In Armenia, getting away unpunished after having gained three times more territories than initially planned and having committed a number of war crimes, created a growing sense of “justice by force”, the normalisation of the conflict outcomes by the mere fact that the world makes no tangible efforts to resolve it. These feelings among Armenians gradually led to the triumph of the maximalist position that they have no need to compromise at all. This “double movement” in the conflicting countries narrowed down the negotiation space until in the 2010’s it was no more possible for Azerbaijani and Armenian leaders to find common language.

As British expert Tom de Waal writes, the last round of substantial negotiations with the potential to come to an ultimate solution took place in Key West in 2001, when Azerbaijan was still represented by the previous President Heydar Aliyev. In almost 20 years since then, the peace process got less and less substantive, and after the 2012 Sochi meetings between the leaders of Russia, Azerbaijan and Armenia it wouldn’t be paid even lip service (excluding the short-lived period of false hopes in 2018). That’s why in his first statements after the escalation of violence Azerbaijani President Aliyev emphasized the ultimate failure of old formats which have utterly discredited themselves. 
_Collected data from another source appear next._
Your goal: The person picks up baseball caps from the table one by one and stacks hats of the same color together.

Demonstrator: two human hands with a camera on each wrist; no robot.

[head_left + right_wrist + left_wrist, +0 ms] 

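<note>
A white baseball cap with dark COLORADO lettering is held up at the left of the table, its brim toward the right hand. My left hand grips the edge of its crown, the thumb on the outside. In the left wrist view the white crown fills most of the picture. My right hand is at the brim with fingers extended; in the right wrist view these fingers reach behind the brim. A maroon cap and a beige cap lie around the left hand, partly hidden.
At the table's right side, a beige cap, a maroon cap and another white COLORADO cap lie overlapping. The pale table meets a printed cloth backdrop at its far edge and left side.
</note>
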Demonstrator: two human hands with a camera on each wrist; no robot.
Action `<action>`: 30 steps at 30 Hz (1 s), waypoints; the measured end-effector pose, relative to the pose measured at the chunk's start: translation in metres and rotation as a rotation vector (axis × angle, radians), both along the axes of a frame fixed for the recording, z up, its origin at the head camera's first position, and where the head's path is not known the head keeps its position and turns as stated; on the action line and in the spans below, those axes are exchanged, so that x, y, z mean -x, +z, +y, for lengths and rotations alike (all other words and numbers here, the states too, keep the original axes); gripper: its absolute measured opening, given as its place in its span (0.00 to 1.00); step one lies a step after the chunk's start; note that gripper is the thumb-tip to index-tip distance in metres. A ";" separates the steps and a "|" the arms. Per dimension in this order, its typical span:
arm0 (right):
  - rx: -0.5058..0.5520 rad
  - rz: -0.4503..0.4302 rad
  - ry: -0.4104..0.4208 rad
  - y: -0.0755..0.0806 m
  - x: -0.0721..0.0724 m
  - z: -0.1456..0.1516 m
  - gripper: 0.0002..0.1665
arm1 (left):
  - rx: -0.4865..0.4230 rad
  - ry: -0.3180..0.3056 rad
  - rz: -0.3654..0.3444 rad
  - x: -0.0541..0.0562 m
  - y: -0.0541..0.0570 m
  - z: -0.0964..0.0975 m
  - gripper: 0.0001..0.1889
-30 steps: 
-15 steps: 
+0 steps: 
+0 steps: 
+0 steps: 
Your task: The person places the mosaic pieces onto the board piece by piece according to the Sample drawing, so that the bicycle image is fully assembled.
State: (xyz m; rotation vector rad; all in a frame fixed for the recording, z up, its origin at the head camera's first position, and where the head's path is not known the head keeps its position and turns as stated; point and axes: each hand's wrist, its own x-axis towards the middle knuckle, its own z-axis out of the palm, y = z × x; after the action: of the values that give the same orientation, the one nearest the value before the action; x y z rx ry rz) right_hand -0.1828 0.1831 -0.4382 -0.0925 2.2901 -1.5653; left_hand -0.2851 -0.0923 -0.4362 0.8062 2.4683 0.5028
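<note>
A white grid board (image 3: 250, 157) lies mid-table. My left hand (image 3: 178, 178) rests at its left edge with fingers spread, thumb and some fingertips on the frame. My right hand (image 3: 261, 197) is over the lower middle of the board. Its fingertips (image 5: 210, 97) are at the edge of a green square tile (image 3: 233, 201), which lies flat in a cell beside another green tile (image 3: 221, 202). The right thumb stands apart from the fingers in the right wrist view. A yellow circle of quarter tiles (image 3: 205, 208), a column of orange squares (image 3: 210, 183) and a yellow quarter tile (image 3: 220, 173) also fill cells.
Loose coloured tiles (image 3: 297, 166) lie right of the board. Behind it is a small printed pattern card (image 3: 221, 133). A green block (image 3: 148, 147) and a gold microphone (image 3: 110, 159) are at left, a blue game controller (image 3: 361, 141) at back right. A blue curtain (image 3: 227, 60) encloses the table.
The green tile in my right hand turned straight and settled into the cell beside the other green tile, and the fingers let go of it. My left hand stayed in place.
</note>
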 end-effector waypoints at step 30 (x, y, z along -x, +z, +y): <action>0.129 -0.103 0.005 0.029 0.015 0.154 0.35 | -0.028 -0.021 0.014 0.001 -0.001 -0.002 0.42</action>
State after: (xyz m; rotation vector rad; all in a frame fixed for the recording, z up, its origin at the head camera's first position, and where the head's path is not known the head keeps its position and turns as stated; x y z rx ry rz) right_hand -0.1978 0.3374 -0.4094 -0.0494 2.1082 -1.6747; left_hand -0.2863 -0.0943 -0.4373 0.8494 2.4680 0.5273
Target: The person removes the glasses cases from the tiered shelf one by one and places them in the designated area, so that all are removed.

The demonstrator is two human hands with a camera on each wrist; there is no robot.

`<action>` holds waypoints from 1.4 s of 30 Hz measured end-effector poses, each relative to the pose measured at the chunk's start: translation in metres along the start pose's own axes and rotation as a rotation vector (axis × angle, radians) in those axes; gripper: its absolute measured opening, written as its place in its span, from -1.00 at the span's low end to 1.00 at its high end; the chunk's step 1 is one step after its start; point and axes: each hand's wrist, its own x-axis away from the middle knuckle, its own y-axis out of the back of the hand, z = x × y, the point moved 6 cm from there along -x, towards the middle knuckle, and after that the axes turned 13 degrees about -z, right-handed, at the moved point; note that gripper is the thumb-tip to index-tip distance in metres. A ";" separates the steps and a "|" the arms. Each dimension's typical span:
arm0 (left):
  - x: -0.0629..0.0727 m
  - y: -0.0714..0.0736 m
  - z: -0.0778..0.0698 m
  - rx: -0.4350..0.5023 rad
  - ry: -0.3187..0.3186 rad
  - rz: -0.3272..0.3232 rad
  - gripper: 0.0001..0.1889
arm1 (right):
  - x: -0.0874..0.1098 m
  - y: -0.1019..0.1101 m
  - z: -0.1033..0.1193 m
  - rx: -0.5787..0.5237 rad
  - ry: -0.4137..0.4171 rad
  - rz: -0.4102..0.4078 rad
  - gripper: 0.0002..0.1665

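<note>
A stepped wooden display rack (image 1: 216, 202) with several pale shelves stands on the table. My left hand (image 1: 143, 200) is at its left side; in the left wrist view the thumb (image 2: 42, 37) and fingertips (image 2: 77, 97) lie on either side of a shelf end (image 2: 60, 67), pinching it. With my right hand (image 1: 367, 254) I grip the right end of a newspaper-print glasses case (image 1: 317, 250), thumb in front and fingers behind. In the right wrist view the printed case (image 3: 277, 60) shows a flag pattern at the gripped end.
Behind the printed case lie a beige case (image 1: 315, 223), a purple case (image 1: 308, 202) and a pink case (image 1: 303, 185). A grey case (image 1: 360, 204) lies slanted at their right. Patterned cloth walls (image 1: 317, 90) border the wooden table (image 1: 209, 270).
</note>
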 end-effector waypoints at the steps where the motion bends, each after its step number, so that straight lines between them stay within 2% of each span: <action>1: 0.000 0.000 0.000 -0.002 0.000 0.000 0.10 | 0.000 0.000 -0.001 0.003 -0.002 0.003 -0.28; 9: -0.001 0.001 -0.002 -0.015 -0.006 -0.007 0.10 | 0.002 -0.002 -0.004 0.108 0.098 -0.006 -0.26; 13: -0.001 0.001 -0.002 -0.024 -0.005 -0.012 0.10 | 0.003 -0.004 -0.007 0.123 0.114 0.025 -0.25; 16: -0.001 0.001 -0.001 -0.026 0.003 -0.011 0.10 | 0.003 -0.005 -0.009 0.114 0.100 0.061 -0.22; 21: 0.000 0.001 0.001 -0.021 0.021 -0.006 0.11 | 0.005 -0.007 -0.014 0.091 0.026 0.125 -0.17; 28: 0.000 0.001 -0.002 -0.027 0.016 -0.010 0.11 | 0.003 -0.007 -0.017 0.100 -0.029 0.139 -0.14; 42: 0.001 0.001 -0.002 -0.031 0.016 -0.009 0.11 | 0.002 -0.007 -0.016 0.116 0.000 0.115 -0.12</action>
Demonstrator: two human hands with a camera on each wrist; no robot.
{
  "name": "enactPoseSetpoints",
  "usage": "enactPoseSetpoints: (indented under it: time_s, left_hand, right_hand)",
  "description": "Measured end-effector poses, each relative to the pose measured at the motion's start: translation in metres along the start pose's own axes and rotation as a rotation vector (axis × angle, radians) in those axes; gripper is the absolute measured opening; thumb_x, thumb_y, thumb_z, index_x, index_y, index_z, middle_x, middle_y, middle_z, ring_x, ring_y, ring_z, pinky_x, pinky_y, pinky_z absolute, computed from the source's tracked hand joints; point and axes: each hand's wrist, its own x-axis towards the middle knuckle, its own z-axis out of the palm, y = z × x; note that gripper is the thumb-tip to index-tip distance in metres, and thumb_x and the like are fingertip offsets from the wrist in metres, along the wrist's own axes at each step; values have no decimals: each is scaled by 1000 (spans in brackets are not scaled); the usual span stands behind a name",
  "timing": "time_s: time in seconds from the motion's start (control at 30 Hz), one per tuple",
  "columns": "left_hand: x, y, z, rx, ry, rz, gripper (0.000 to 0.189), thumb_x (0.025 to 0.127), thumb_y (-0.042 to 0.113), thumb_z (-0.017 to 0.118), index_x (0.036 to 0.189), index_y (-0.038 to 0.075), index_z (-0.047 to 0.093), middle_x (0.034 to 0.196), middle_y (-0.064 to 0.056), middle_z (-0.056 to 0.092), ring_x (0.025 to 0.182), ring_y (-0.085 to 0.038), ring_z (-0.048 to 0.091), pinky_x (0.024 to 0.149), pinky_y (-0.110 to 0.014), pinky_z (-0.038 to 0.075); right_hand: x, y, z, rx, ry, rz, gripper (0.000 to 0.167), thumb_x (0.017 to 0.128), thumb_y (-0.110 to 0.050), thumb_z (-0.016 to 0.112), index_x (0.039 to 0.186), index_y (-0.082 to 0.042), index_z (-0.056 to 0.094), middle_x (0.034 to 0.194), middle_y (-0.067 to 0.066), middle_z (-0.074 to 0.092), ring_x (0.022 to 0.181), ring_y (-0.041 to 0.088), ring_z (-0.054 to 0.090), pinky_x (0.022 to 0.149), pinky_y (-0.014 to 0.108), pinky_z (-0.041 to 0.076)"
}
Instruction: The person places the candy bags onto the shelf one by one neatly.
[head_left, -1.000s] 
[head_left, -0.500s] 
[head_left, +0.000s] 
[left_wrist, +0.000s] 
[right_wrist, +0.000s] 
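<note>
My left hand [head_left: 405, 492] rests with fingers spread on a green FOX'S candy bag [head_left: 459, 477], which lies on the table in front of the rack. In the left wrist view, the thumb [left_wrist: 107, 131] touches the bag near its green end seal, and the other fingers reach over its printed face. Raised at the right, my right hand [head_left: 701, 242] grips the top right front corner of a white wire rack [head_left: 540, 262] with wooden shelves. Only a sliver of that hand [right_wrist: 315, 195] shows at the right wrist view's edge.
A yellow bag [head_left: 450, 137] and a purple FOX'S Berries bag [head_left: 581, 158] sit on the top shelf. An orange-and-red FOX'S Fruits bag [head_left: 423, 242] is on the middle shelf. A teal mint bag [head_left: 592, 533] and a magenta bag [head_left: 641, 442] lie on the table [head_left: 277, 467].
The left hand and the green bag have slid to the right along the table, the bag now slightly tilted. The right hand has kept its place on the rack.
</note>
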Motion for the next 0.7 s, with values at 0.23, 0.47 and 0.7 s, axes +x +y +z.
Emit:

Hence, the fierce fighting that has erupted in the conflict zone is primarily an outcome of the chronic mismanagement of the peace process. It has further demonstrated the deep hypocrisies and contradictions that the beneficiaries of the current world order have long tried to sweep under the carpet. Abstract and toothless calls for peace in the situation when the status-quo is deeply skewed in favour of one party at the expense of the other, in fact encourage the aggressor which can pose as peace-loving for the mere reason that it has already gained everything it wanted, by force- and at the same time alienate the losing side whose calls for restorative justice can be easily presented as aggressive.

Promotion of ultra-pacifism in such a situation legitimizes post-factum the use of force and “the right of force”. Although some politicians and experts used to warn for many years that this approach is unsustainable, only now the international community starts to recognize the risks it bears. So, in order to prevent the conflict from further escalating, and prevent other “boiling” conflicts from such unfortunate developments, interested parties must urgently deploy qualitatively better efforts than they have done for the 26 years that passed, and stop engaging in self-deception by confusing the lack of war with peace and equating parties which are in an inherently unbalanced position.  

*Murad Muradov is Co-founder and Deputy Director of Topchubashov Center, Baku-based think tank. An alumnus of the London School of Economics (2015), Murad covers European politics, politics of identity and nationality and international political economy.